## Exercise aim
Please retype, unchanged, each line from the top of the material below through the line where "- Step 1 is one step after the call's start" appears.

☆ ☆ ☆ ☆

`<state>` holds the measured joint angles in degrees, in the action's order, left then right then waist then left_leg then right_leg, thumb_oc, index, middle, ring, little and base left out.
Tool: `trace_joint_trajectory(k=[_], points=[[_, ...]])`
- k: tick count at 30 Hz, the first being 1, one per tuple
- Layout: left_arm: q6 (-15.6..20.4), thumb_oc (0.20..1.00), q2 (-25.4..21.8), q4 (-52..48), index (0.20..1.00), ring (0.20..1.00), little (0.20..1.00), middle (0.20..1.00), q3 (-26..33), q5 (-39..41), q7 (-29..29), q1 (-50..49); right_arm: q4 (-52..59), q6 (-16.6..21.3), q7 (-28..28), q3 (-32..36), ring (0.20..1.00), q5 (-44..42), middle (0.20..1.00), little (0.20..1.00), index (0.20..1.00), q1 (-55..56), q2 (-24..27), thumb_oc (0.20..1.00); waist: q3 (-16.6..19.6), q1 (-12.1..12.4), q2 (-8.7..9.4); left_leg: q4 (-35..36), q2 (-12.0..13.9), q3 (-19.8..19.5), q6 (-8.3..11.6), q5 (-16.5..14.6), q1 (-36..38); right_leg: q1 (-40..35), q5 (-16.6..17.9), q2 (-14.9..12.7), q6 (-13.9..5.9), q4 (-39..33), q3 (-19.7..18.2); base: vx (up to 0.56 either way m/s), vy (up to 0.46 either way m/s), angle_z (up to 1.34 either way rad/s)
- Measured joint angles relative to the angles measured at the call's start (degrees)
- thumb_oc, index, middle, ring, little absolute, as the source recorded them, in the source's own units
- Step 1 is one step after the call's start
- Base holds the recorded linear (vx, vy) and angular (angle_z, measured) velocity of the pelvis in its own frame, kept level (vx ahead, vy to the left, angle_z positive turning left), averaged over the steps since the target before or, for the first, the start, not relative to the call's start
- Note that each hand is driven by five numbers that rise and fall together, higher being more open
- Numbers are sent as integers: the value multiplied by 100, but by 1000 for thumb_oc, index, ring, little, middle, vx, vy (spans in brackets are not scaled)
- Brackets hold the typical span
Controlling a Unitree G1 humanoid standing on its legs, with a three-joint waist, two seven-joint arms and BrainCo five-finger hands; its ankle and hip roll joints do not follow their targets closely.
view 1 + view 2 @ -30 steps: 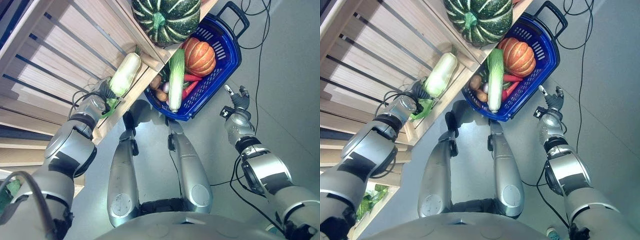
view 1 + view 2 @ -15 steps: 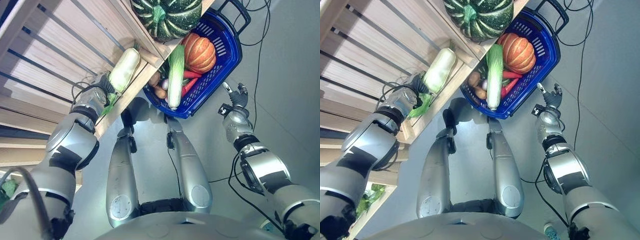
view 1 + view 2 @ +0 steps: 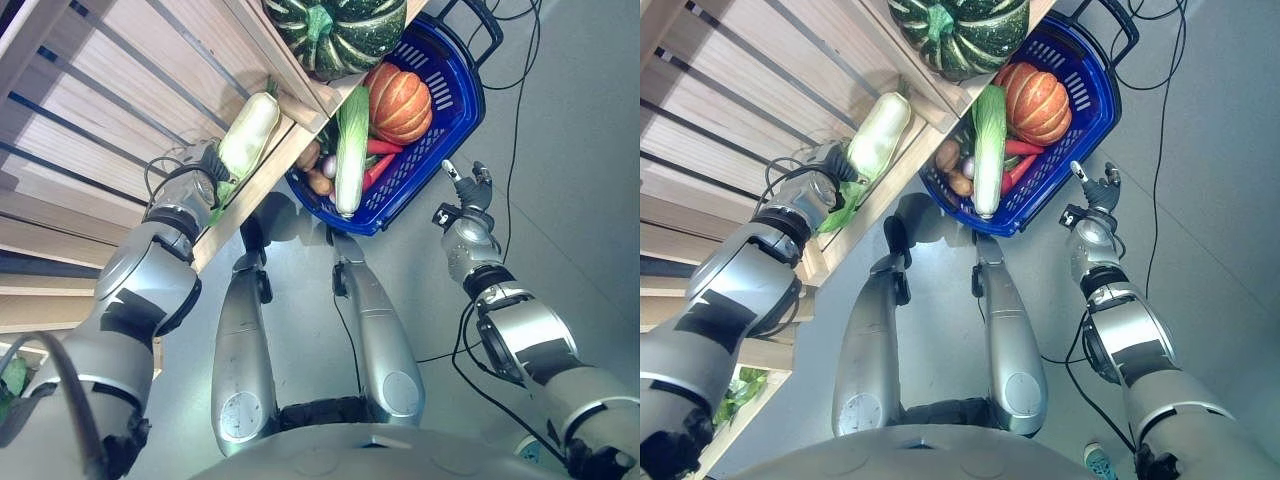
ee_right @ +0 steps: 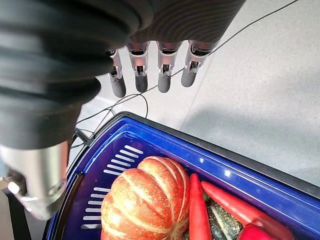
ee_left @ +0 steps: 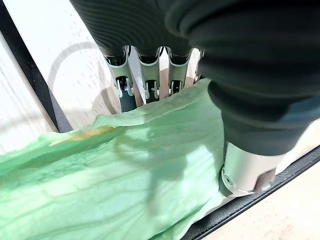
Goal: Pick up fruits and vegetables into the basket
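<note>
Bright even light, soft shadows, blurred close-up wrist foregrounds.

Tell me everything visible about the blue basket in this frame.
The blue basket looks like plastic, with slotted walls and a black handle at its far end. It sits on the grey floor, partly under the wooden shelf. Inside lie an orange pumpkin, a napa cabbage, red peppers and potatoes. The right hand hangs beside it, apart.
</note>
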<state>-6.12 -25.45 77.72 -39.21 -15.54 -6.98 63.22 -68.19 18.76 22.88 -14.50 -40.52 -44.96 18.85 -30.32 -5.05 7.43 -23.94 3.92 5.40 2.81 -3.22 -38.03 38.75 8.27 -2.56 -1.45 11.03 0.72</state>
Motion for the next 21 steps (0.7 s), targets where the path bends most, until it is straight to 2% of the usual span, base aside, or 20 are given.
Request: trace_joint_trajectory(k=[11, 14, 18, 21], points=[[22, 200, -15, 27, 200, 200, 200, 200, 1, 210, -105, -24, 74, 9, 23, 0, 1000, -4, 1000, 1000, 1000, 36, -63, 1000, 59, 14, 92, -5, -4, -19, 5, -3, -10, 7, 0, 3, 0, -1, 0, 0, 0, 0], [290, 200, -50, 83, 200, 200, 200, 200, 17, 691, -256, -75, 118, 25, 53, 0, 1000, -5, 1000, 1000, 1000, 42, -112, 1000, 59, 9, 92, -4, -4, -19, 6, -4, -10, 7, 0, 4, 0, -3, 0, 0, 0, 0], [971, 200, -253, -28, 200, 200, 200, 200, 106, 1380, -509, -389, 433, 131, 65, 3, 1000, -2, 1000, 1000, 1000, 205, -144, 1000, 59, 6, 92, 12, -3, -22, -13, 11, -6, 5, 10, 7, 15, -7, 0, 0, 0, 0], [1304, 200, -391, -403, 200, 200, 200, 200, 327, 1776, -712, -713, 813, 210, 149, 5, 1000, -1, 1000, 1000, 1000, 430, -166, 1000, 57, 21, 90, 34, -5, -23, -29, 24, 12, -2, 30, 5, 43, -2, 2, 0, 0, 0]])
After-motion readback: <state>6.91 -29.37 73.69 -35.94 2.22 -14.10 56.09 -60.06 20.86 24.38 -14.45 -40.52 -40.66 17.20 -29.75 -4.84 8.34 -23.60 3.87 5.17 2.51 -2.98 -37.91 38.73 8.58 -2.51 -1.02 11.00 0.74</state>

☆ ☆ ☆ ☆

## Response to this task
`<state>` holds the measured joint angles in degrees, in the action's order, left then right then waist then left_leg then right_leg, thumb_oc, index, middle, ring, little and base left out.
Tool: `trace_joint_trajectory(k=[_], points=[[_, ...]])`
- k: tick count at 30 Hz, the first being 1, one per tuple
- Layout: left_arm: q6 (-15.6..20.4), thumb_oc (0.20..1.00), q2 (-25.4..21.8), q4 (-52..48), index (0.20..1.00), ring (0.20..1.00), little (0.20..1.00), middle (0.20..1.00), q3 (-26..33), q5 (-39..41), q7 (-29..29), q1 (-50..49); right_arm: q4 (-52..59), q6 (-16.6..21.3), q7 (-28..28), q3 (-32..36), ring (0.20..1.00), q5 (-44..42), middle (0.20..1.00), little (0.20..1.00), index (0.20..1.00), q1 (-55..56), q2 (-24..27), thumb_oc (0.20..1.00); waist: q3 (-16.6..19.6), q1 (-12.1..12.4), q2 (-8.7..9.4); left_leg: q4 (-35..36), q2 (-12.0..13.9), q3 (-19.8..19.5), q6 (-8.3..11.6), q5 (-16.5..14.6), q1 (-36..38); right_leg: q1 (-40..35), q5 (-16.6..17.9), q2 (-14.9..12.7), q6 (-13.9..5.9), q4 (-39..33), q3 (-19.7..18.2); base: vx (up to 0.56 either way m/s), vy (up to 0.46 either way m/s), angle_z (up to 1.34 either way rad/s)
- Measured joint angles relative to the angles measured at the call's start (degrees)
- thumb_oc, index, middle, ring, little absolute, as the source recorded them, in the source's own units
- Step 1 is one step after the call's start

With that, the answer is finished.